Alternative test: take that 4K sample and re-encode it at 1080p. The difference between the original and the new downscaled re-encoded clip should be obviously noticeable. Especially at fullscreen. I tried that as well.
 
You can measure the windows of the players inside that 2880x1800 screenshot to see if the dimensions match the native resolution of the video. Unless you're talking about screenshot of a fullscreen video.

And if the player supports Retina, then the output should be 4K.

It's actually more of a performance penalty trying to scale a video to 1440 x 900 and then back up to 2880 x 1800.

And also I have played back a 4K video clip in VLC, MPlayerX, and QuickTime to verify that the output is indeed 4K scaled down to fit the resolution.

Alternative test: take that 4K sample and re-encode it at 1080p. The difference between the original and the new downscaled re-encoded clip should be obviously noticeable. I tried that as well.
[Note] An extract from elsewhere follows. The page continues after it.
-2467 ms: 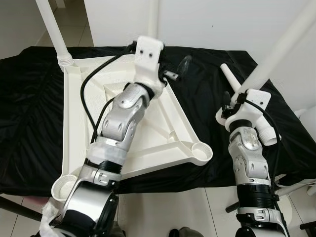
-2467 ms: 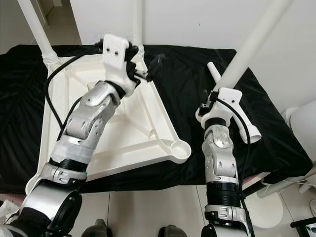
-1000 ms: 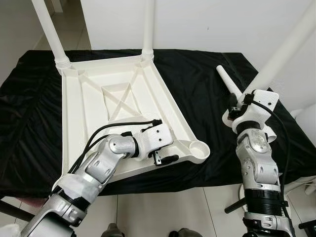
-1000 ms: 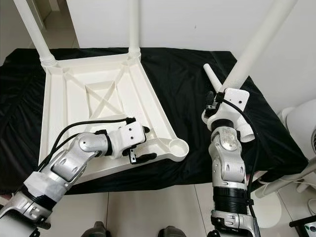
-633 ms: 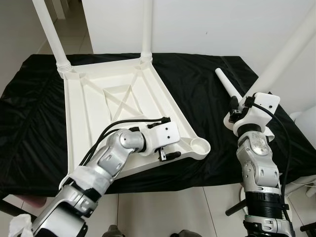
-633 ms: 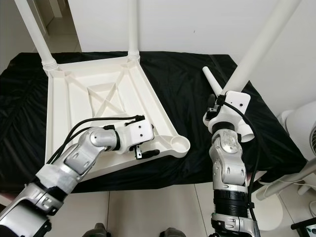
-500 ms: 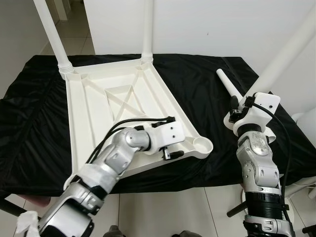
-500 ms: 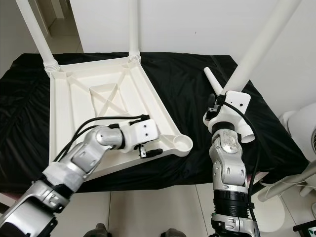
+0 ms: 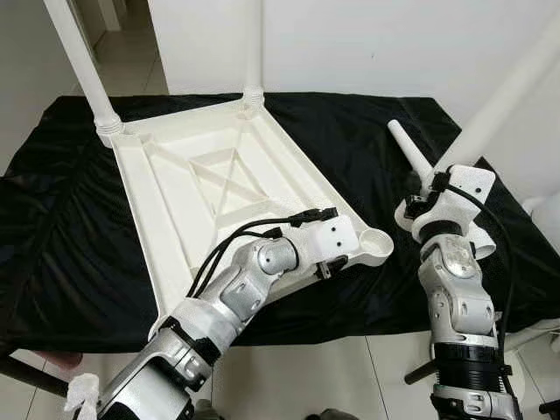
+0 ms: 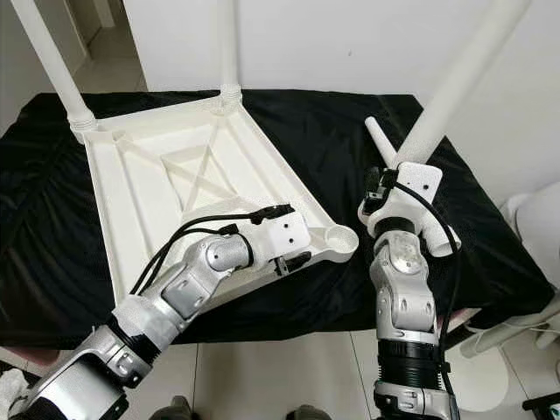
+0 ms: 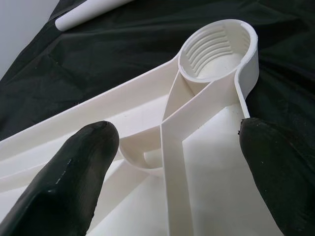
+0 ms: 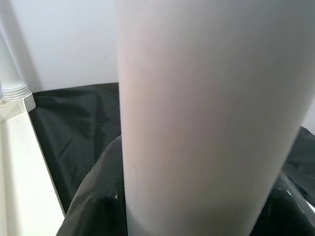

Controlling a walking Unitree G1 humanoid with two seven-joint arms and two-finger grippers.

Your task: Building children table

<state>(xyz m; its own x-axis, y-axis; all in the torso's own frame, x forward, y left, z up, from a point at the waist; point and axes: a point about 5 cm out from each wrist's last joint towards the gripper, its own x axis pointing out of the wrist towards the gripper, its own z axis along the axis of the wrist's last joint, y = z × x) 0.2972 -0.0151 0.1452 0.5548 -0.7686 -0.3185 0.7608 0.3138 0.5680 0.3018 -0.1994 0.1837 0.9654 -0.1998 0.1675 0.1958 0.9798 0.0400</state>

Sweet! Great news then. And as if it wasn't obvious, 4k looks flipping amazing on a rMBP!
 
This is exactly the thread I was looking for.

So to be sure, even if you're running at a scaled resolution on the rMBP, if you play a 4k video (or a 1080p video) on VLC, will it play at the native resolution of that video or will it be scaled to the resolution you're running on the computer.
 
This is exactly the thread I was looking for.

So to be sure, even if you're running at a scaled resolution on the rMBP, if you play a 4k video (or a 1080p video) on VLC, will it play at the native resolution of that video or will it be scaled to the resolution you're running on the computer.

The video is decoded to its full resolution (1080p or 4K) in hardware, and then the output is scaled to the actual screen resolution in software.

I usually don't say thing in a matter of fact manner, but that's exactly what happens.

And the hardware video decoder is built into the GPU. Intel HD 4000 is fast enough that it can decode and output 4K with relative ease. It doesn't even take a discrete graphics card to do that.